### RECORD EXCERPTS ###
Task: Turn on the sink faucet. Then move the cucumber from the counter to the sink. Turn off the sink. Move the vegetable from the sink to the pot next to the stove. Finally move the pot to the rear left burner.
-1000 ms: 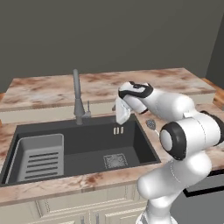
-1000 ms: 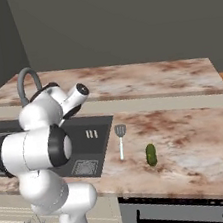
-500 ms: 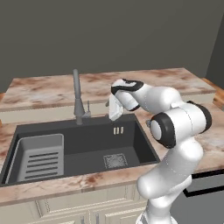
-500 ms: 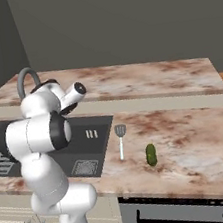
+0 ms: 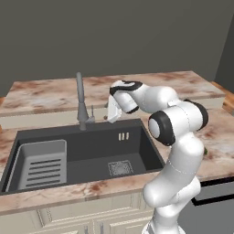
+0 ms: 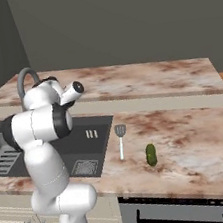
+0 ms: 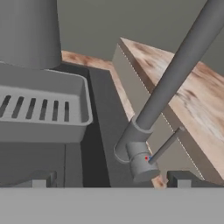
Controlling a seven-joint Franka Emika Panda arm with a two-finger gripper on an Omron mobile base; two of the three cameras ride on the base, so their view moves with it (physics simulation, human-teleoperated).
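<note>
Note that your gripper (image 7: 109, 180), jaws spread and empty, sits just beside the sink faucet (image 5: 81, 103) base, its fingertips cut off in the hand view. From there the faucet's thin lever (image 7: 166, 145) shows clearly. Only your right base view includes the cucumber (image 6: 151, 154), lying on the worktop (image 6: 188, 137) right of the spatula (image 6: 121, 140), long axis running front to back.

In the right base view the arm covers most of the sink faucet (image 6: 24, 81), leaving its curved top at upper left. The sink (image 6: 96, 146) runs off the left edge. In the hand view the faucet's spout leaves the top edge.
</note>
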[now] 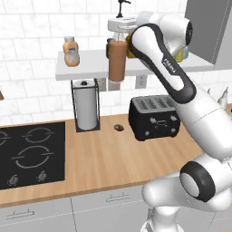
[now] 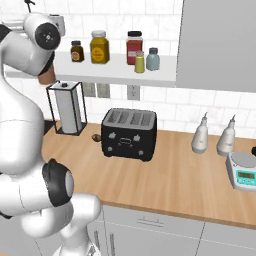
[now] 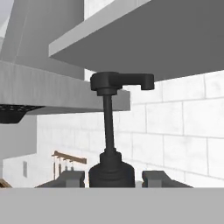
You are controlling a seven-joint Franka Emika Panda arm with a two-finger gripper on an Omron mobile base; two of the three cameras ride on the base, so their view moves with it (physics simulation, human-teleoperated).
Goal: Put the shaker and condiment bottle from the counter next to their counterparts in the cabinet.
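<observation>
The tall orange-brown condiment bottle [image 1: 117, 61] hangs upright in front of the white cabinet shelf [image 1: 90, 63], its base just below the board's front edge. It is to the right of the squat peach bottle [image 1: 71, 51]. My gripper [image 3: 110, 178] is shut on the bottle's dark neck, and the black spout top [image 3: 118, 81] rises above the fingertips [image 3: 72, 178]. The yellow-green shaker [image 2: 139, 62] stands on the shelf, touching or nearly touching the pale blue shaker [image 2: 153, 59]. My arm hides most of the bottle in the right base view.
Dark, yellow and red jars [image 2: 99, 47] stand on the shelf, with the grey panel [image 2: 220, 40] at its right end. Below are a paper towel holder [image 1: 86, 108], a black toaster [image 1: 152, 117], a cooktop [image 1: 29, 154], two pointed bottles [image 2: 201, 135] and a scale [image 2: 242, 172].
</observation>
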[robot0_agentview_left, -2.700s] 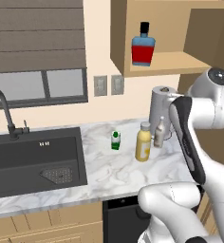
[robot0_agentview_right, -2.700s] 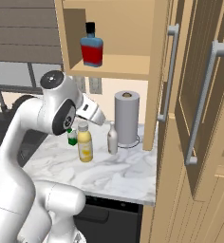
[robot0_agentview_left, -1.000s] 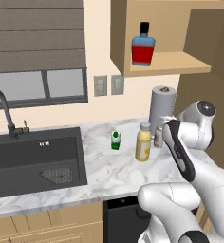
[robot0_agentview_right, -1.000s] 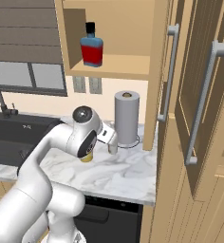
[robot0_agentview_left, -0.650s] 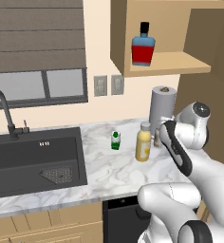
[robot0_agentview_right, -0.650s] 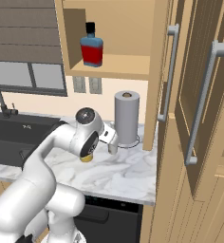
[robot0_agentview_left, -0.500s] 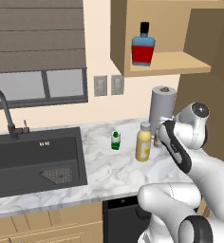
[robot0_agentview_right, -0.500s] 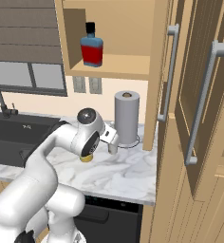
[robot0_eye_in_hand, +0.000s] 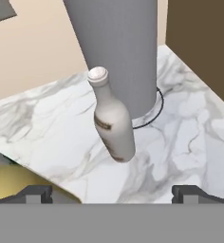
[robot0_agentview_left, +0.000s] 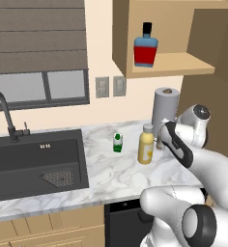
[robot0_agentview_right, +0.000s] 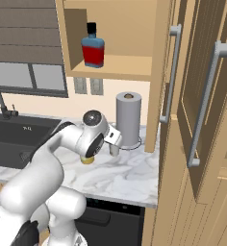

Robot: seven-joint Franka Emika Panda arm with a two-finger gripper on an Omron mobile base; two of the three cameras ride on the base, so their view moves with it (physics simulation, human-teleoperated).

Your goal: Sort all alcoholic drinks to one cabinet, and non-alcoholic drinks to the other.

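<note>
From the right base camera I lose most of the yellow bottle (robot0_agentview_right: 88, 159) behind my arm; just its base peeks out left of the paper towel roll (robot0_agentview_right: 128, 118). The grey bottle (robot0_agentview_right: 114, 150), just left of that roll, shows me only a sliver. On the hand camera the roll's top is cut off, and the gripper (robot0_eye_in_hand: 112, 192) shows its fingertips (robot0_eye_in_hand: 34, 193) barely above the bottom edge.
</note>
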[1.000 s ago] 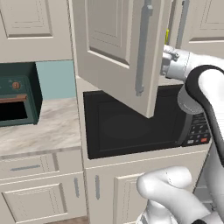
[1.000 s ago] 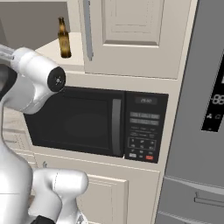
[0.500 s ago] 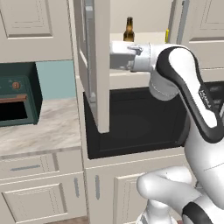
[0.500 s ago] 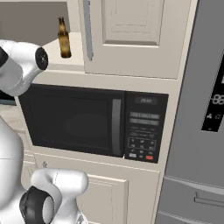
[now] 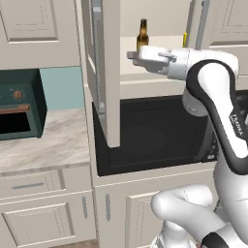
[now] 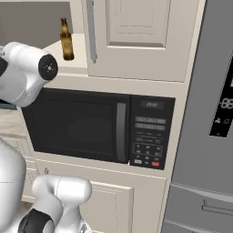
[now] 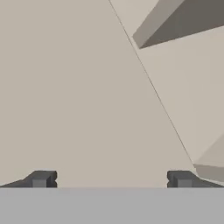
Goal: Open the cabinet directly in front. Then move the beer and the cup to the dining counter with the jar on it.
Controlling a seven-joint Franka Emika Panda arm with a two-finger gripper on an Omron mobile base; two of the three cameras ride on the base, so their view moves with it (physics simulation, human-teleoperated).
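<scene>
The cabinet's left door [image 5: 105, 72] stands swung out wide, edge-on to the left base view, while the right door [image 6: 136, 36] is shut. On the pale shelf [image 6: 68, 61] stands the beer [image 5: 142, 35] [image 6: 67, 40], upright. A thin yellow sliver of the cup [image 5: 184, 39] shows beside the right door's edge; the rest is hidden. My gripper [image 5: 131, 55] [image 7: 111, 179] reaches left at shelf height, just below and in front of the beer, close to the open door's inner face. It is open, with nothing between its fingertips [image 7: 41, 178]. The dining counter and the jar are out of view.
A black microwave [image 5: 155, 131] [image 6: 91, 123] is built in under the shelf. To the left a dark green oven [image 5: 19, 104] sits on a short marble worktop [image 5: 53, 138] over cream drawers. A grey fridge [image 6: 214, 113] stands at the right.
The left door has swung from half open to wide open. My hand moved left across the cabinet front, and the beer has come into the left base view.
</scene>
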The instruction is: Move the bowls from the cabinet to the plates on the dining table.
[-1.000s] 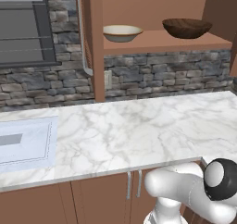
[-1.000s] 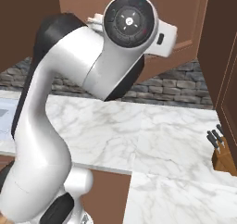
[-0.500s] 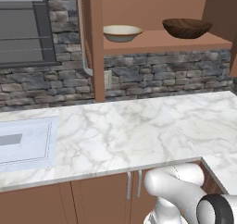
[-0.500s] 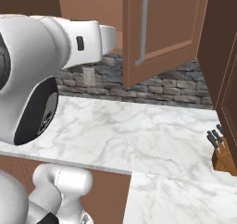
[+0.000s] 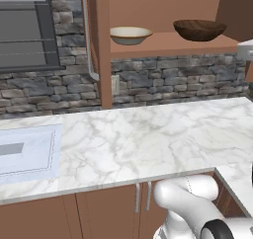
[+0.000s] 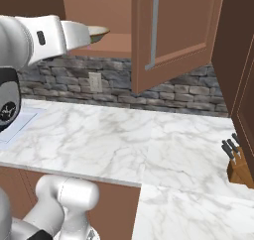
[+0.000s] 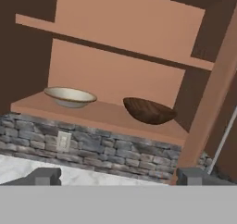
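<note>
Left base view: the open cabinet (image 5: 163, 16) occupies the upper centre of the frame. On its lower shelf (image 5: 173, 43) sit two bowls, well apart: the cream bowl (image 5: 130, 34) at left and the dark wooden bowl (image 5: 199, 29) at right, both upright. Below lies a stone-faced wall (image 5: 168, 80) and the white marble tabletop (image 5: 143, 139), with a pale sink (image 5: 24, 151) at the left edge.

Right base view: the white arm (image 6: 34, 35) crosses the upper left of the frame, covering part of the cream bowl's rim. An open cabinet door (image 6: 173, 35) with a silver bar handle (image 6: 153, 26) hangs at upper centre; a knife block (image 6: 240, 167) stands at the right edge.

Hand view: the hand (image 7: 118, 177) faces the shelf from a distance, its fingertips (image 7: 44, 176) set wide apart at the lower corners and holding nothing. The cream bowl lies left of centre, the dark wooden bowl just right of centre.
</note>
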Motion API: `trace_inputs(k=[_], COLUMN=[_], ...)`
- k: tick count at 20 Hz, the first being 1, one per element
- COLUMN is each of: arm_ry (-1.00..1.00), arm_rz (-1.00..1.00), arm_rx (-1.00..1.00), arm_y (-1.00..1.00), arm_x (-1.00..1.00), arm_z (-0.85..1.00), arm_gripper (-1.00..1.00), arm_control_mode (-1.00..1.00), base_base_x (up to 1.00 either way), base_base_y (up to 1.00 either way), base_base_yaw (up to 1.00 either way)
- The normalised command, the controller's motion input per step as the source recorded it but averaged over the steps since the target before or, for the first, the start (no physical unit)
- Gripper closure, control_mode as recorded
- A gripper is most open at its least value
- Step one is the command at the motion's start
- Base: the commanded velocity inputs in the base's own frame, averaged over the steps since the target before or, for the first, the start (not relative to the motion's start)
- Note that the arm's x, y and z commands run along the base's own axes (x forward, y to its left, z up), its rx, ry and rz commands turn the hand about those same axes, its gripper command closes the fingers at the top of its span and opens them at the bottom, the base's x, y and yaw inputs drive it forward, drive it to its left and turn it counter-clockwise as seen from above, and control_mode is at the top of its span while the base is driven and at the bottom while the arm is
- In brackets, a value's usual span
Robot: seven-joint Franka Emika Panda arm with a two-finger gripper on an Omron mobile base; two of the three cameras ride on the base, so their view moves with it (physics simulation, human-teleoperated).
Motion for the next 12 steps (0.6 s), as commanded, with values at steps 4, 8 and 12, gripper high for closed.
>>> trace_inputs(k=[4,8,12], arm_ry=[0.16,0.16,0.19], arm_rz=[-0.14,-0.09,-0.08], arm_rx=[-0.09,-0.15,-0.11], arm_y=[0.17,0.11,0.00], arm_x=[0.61,0.63,0.88], arm_z=[0.00,-0.06,-0.11], arm_gripper=[-1.00,-1.00,-1.00], arm_control_mode=[-1.00,-1.00,-1.00], base_base_x=[0.00,0.00,0.00], base_base_y=[0.00,0.00,0.00], base_base_yaw=[0.00,0.00,0.00])
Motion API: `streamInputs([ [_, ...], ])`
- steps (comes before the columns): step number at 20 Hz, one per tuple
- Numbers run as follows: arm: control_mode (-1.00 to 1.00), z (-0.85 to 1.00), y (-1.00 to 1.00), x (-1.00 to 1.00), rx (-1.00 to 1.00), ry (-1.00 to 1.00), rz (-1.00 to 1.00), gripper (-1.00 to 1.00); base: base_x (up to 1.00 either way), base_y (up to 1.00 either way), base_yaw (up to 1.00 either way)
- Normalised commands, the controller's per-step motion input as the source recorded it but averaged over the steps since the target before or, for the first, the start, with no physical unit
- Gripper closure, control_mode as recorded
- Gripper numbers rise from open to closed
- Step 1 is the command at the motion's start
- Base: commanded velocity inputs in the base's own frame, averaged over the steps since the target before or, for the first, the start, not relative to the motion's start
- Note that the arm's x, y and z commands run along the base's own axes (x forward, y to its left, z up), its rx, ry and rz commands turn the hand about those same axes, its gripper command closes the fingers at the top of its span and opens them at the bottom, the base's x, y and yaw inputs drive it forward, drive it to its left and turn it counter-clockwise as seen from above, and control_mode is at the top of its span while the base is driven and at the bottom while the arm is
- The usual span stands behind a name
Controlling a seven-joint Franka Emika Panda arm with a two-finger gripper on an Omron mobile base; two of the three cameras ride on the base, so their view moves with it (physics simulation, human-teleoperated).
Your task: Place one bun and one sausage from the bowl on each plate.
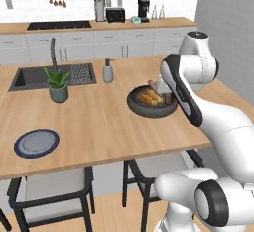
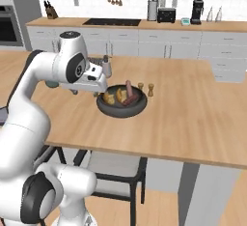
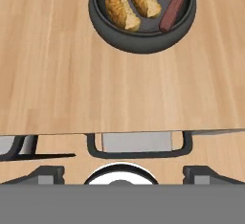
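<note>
The dark bowl (image 1: pixel 151 108) stands on the island counter and holds two buns (image 3: pixel 122 11) and two sausages (image 3: pixel 173 8). From the right base view, the bowl (image 2: pixel 121 108) lies just right of my hand (image 2: pixel 91 81). My gripper (image 3: pixel 122 173) hangs above the counter's near edge, on the near side of the bowl (image 3: pixel 139 46). Its fingers stand wide apart with nothing between them. One blue-rimmed grey plate (image 1: pixel 35 143) lies empty near the front left of the counter, far from the bowl.
A potted plant (image 1: pixel 58 85), a soap dispenser (image 1: pixel 108 71) and a sink (image 1: pixel 49 76) sit behind and to the left. Two small shakers (image 2: pixel 146 89) stand just beyond the bowl. Chairs (image 1: pixel 49 191) are tucked under the counter's near edge.
</note>
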Motion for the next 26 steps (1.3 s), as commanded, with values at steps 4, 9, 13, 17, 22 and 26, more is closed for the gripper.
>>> streamInputs([
  [4,1.00,0.00,0.00,0.00,0.00,0.00,0.00,-1.00,0.31,0.08,0.01],
  [9,1.00,0.00,0.00,0.00,0.00,0.00,0.00,-1.00,0.56,0.00,0.01],
  [13,1.00,0.00,0.00,0.00,0.00,0.00,0.00,-1.00,0.58,-0.05,0.01],
  [17,-1.00,-0.02,-0.02,0.92,0.00,0.01,0.00,-1.00,0.00,0.00,0.00],
  [22,-1.00,-0.18,0.00,1.00,0.01,0.14,0.00,-1.00,0.00,0.00,0.00],
  [26,-1.00,-0.45,0.00,1.00,0.00,0.27,0.02,-1.00,0.00,0.00,0.00],
])
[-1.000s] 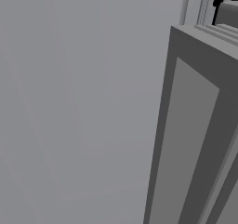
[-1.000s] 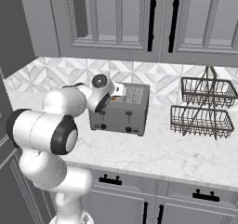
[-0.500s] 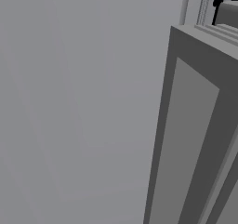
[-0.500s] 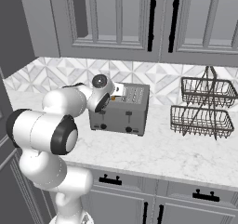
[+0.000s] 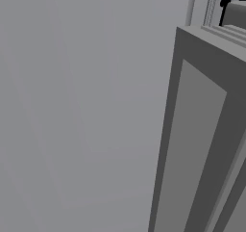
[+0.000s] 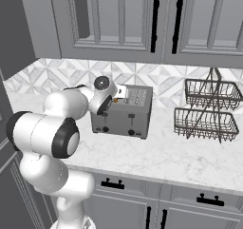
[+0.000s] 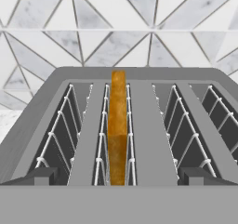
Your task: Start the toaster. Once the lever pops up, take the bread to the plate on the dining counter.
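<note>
In the hand view I look down along the top of the grey toaster point(image 7: 145, 125), which has several wire-lined slots. The bread point(image 7: 118, 111) stands on edge in the second slot from the left, golden brown, its top edge level with the slot opening. My gripper point(image 7: 119, 177) is open, one dark fingertip on each side of that slot and the bread between them, untouched. From the right base view my gripper point(image 6: 115, 94) hangs over the left end of the toaster point(image 6: 126, 119). The plate and the dining counter are out of view.
The toaster stands on a white marble worktop point(image 6: 156, 159) against a tiled wall. A two-tier wire basket point(image 6: 207, 110) is to its right. Grey cabinets point(image 6: 123, 19) hang above. A grey cabinet panel point(image 5: 197, 144) stands close in the left base view.
</note>
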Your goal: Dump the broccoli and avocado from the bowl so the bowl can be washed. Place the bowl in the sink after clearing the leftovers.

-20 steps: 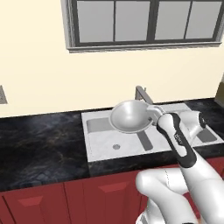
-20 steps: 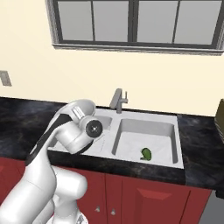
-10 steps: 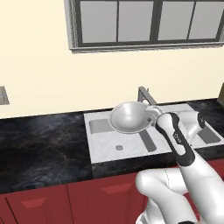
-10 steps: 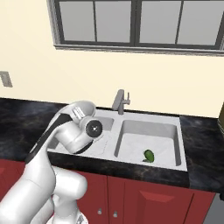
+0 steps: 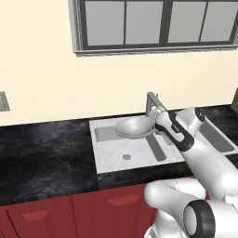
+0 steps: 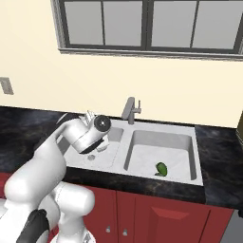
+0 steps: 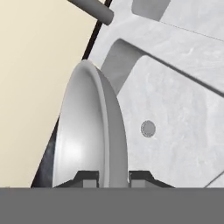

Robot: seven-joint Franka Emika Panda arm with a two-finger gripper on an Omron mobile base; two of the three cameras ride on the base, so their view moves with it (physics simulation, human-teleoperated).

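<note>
The white-grey bowl (image 5: pixel 134 126) hangs just above the left basin of the light grey sink (image 5: pixel 104 125), close to its back wall. My gripper (image 5: pixel 158 124) is shut on the bowl's right rim. In the hand view the bowl (image 7: pixel 85 131) shows edge-on, with its rim between the two dark fingertips (image 7: pixel 87 176) of the gripper (image 7: pixel 113 177). The basin's drain (image 7: pixel 148 128) lies beyond it. A smooth dark green avocado (image 6: pixel 162 168) rests on the floor of the right basin of the sink (image 6: pixel 199 156). I cannot make out the broccoli.
The grey faucet (image 5: pixel 151 99) stands right behind the bowl and hand, also seen as the faucet (image 6: pixel 130 109). Dark stone counter (image 5: pixel 46 148) runs left of the sink. A window sits above the cream wall, and red cabinet fronts (image 6: pixel 161 213) are below.
The bowl has come down a little and slightly left over the left basin, still in the gripper. The avocado has not moved.
</note>
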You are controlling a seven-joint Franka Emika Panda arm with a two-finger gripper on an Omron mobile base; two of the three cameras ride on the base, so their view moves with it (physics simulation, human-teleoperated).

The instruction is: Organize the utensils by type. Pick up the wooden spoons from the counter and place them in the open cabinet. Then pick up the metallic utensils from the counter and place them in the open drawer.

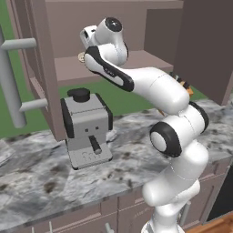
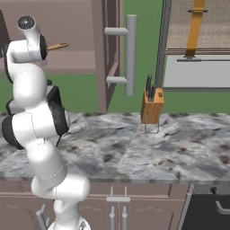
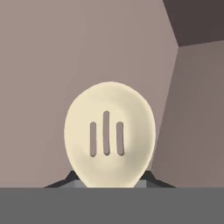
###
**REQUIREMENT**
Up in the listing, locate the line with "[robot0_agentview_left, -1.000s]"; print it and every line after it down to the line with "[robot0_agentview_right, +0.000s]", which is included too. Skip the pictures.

**RESPONSE BELOW**
[robot0_agentview_left, -1.000s] 
[robot0_agentview_right, -1.000s] 
[robot0_agentview_left, -0.650s] 
[robot0_agentview_right, -0.650s] 
[robot0_agentview_left, -0.500s] 
[robot0_agentview_right, -0.500s] 
[robot0_eye_in_hand, +0.000s] 
[robot0_agentview_left, +0.000s] 
[robot0_agentview_right, +0.000s] 

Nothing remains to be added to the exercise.